The island of Taiwan had been occupied by Japan for decades before being returned to China — then, the Republic of China — at the end of World War II. Both the Communist Party and the Nationalist (Kuomintang) Party, which relocated there from the mainland in 1949, regard Taiwan as part of China’s national territory.

Australia acknowledged this in our joint communique when we established diplomatic relations with the PRC 50 years ago. Since then, we have not recognised the Republic of China (Taiwan) as a sovereign state or regarded the authorities in Taiwan as a national government. Relations between Beijing and Taipei are internal domestic matters and should not become a cause for war.

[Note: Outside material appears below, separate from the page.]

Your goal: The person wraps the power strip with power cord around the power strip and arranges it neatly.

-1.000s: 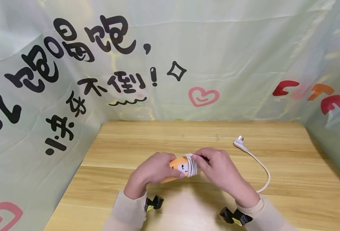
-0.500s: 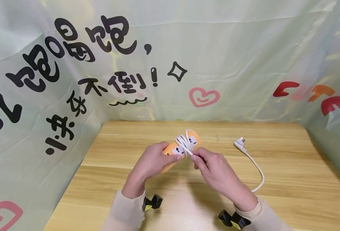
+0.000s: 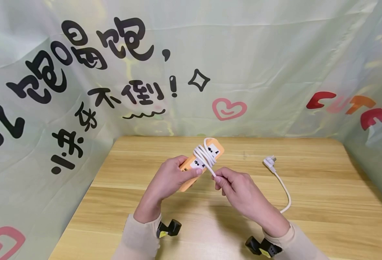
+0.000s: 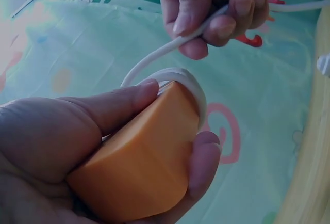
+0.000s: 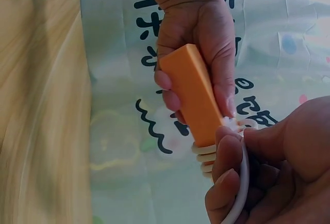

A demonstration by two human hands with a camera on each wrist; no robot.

Xi Jinping has also tightened central control over Hong Kong, reining in its incompetent administration and imposing harsh security laws. No less than Taiwan, Hong Kong is indubitably part of China. Hong Kong affairs are not a threat to Australia any more than Taiwan.

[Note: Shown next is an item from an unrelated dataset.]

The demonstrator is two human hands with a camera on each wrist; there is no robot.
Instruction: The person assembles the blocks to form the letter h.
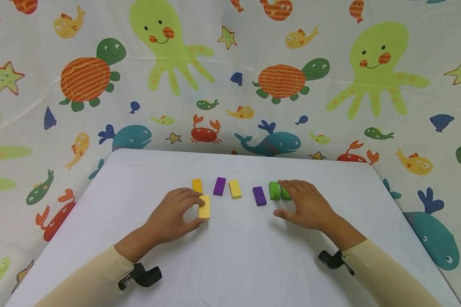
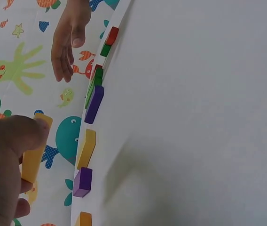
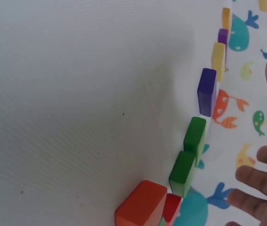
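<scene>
While our right hand [image 1: 308, 205] spreads empty, our left hand [image 1: 174, 214] pinches the likely light, stiff yellow block [image 1: 205, 207] endwise

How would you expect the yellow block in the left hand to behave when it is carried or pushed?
Pinched by the left hand, the yellow block shows straight edges, so it is probably stiff. Being small beside that hand, it is likely light. Its flat faces suggest it would slide rather than roll.

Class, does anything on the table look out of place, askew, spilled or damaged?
Nothing looks spilled or damaged. Slightly askew, though: in the head view, the left purple block and right purple block slant opposite ways, not parallel.
</scene>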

Finally, some claim that China’s aggressive intent is evident in its deployment of soft power, seeking to undermine our economy with trade sanctions, cyber-attacks, spreading Covid, subverting our neighbours with tied aid and “Belt and Road” projects, controlling public discussion through a compliant Chinese language media, shutting down academic debate, and damaging our political system through the corrupt use of personal connections, particularly the substantial ethnic Chinese diaspora. It is a spectacular list.

If China really intended to make Australia a vassal state in this way, so far it has been spectacularly unsuccessful. Our democracy remains intact. There have been some casualties in business and our ethnic Chinese community has been hassled and falsely accused, but if there indeed was such a campaign, Beijing has little success to show for all its efforts. The villagers’ sheep are safe.

Former prime minister Paul Keating has a way with words. Prompted by the new defence arrangement with the US and the UK, AUKUS, he writes in The Sydney Morning Herald this week:

“The notion that Australia is in a state of military apprehension about China, or needs to be, is a distortion and lie of the worst and more grievous proportions. By its propagation, Australia is determinedly casting China as an enemy – and in the doing of it, actually creating an enemy where none exists. So poisonous are the Liberals towards China they are prepared for Australia to lose its way in the neighbourhood of Asia, in search of Australia’s security from Asia, by submission to yet another strategic guarantor.”

I should have convinced you by now that there are no material grounds for talking of war with China, no direct threat to this nation and no treaty obligation that might lead us to engage in military conflict between China and the US or others.

Talk of war, crying wolf, nevertheless continues, for political reasons.

Sadly therefore, it is always possible that war could break out, if not deliberately, then by accident. Recently there have been US flights over Taiwan, and US, British and Australian ships through the Taiwan Strait. Any of these could provoke retaliation. Other neighbours of China, including Quad members Japan and India, as well as Vietnam and Korea, have disputes that could escalate.

Rather than talk of war, we must exert more efforts to broker peace, to find middle ground, to strengthen dialogue and use formal and informal diplomacy.

Surely differences and difficulties can be resolved through dialogue. It is unfortunate that in recent years Canberra has given lower priority to diplomacy than to defence and security. Defence spending was boosted in this year’s budget, while now more than ever there is a need to build up the Department of Foreign Affairs and Trade’s strengths and to engage China more widely in international forums, through all diplomatic missions, and through second tier discussions on topics of shared and urgent concern such as climate change and pandemic prevention and control.

These are the real wolves threatening the flock.

This speech was given in an online panel on Law, Justice and Diplomacy on September 22 as part of the Raising Peace Festival. The panel was recorded and will be made available on the Festival website Raisingpeace.org.au.